> _Exercise brief_
Show all the lines in the data below that include the word "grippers".
━━━ Dataset section ━━━
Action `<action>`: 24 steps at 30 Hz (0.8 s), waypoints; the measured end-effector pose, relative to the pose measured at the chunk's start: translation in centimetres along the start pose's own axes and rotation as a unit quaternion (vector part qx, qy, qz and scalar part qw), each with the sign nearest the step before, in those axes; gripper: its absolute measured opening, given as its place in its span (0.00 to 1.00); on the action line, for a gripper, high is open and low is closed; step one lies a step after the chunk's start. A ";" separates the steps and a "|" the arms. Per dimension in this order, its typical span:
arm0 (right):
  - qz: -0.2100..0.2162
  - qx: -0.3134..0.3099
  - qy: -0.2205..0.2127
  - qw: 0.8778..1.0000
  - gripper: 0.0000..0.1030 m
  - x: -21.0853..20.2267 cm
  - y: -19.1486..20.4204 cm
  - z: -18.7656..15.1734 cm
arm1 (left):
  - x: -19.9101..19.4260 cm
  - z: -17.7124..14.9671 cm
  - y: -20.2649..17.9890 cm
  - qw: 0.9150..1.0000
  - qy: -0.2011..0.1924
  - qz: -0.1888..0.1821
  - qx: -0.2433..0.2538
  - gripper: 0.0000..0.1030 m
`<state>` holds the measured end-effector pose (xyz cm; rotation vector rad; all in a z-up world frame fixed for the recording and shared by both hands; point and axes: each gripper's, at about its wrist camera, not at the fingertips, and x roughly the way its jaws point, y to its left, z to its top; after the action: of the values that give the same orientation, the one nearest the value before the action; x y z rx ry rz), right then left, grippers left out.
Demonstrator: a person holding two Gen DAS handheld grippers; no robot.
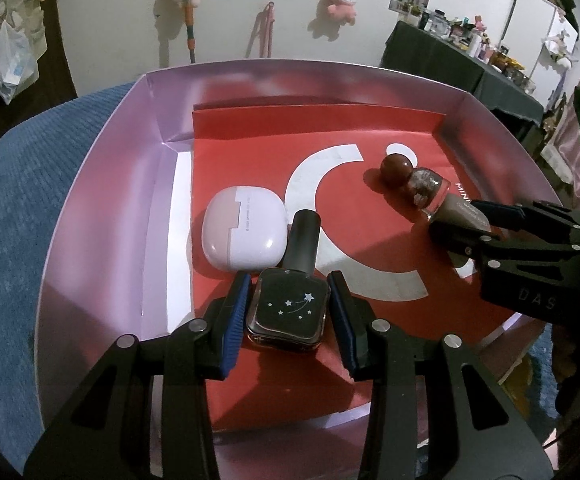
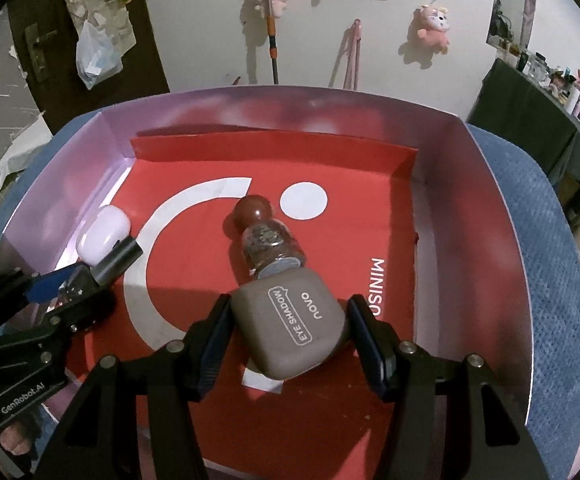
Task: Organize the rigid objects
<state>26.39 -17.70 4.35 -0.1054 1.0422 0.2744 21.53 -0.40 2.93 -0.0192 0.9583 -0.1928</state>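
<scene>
Left gripper (image 1: 288,312) clamped on the dark nail polish bottle (image 1: 288,312), pads on both flat sides, cap pointing ahead toward the pale earbud case (image 1: 238,234) just beyond. Right gripper (image 2: 288,334) grips the brown eye shadow case (image 2: 293,330) cornerwise, the pads meeting its corners. Touching that case's far end lies a small jar with a round brown cap (image 2: 264,232). All sit on red paper (image 2: 194,160) inside the pink box (image 2: 489,208). Risk: the cornerwise hold may twist or slip; lifting could roll the jar.
</scene>
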 end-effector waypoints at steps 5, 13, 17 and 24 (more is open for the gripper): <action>0.003 0.004 -0.001 1.000 0.59 0.1 0.1 0.1 | 0.0 0.0 0.0 1.000 0.001 -0.002 -0.003 0.36; 0.012 0.014 -0.002 1.000 0.59 0.1 -0.3 0.1 | 0.0 0.1 0.1 1.000 0.000 -0.003 -0.006 0.36; 0.013 0.015 -0.002 1.000 0.59 0.1 -0.4 0.1 | 0.0 0.1 0.2 1.000 0.000 -0.002 -0.006 0.36; 0.015 0.016 -0.004 1.000 0.60 -0.1 -0.6 0.0 | -0.6 0.2 0.0 1.000 -0.012 0.011 0.006 0.38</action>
<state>26.46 -18.30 4.41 -0.0591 1.0399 0.2848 21.38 -0.28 3.49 0.0003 0.9326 -0.1778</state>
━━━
> _Reply_
`<state>` holds the measured end-effector pose (xyz cm; rotation vector rad; all in a z-up world frame fixed for the recording and shared by both hands; point and axes: each gripper's, at about its wrist camera, not at the fingertips, and x roughly the way its jaws point, y to its left, z to its top; after the action: of the values that give the same orientation, the one nearest the value before the action; x y z rx ry rz), right then left, grippers left out.
Demonstrator: a person holding two Gen DAS handheld grippers; no robot.

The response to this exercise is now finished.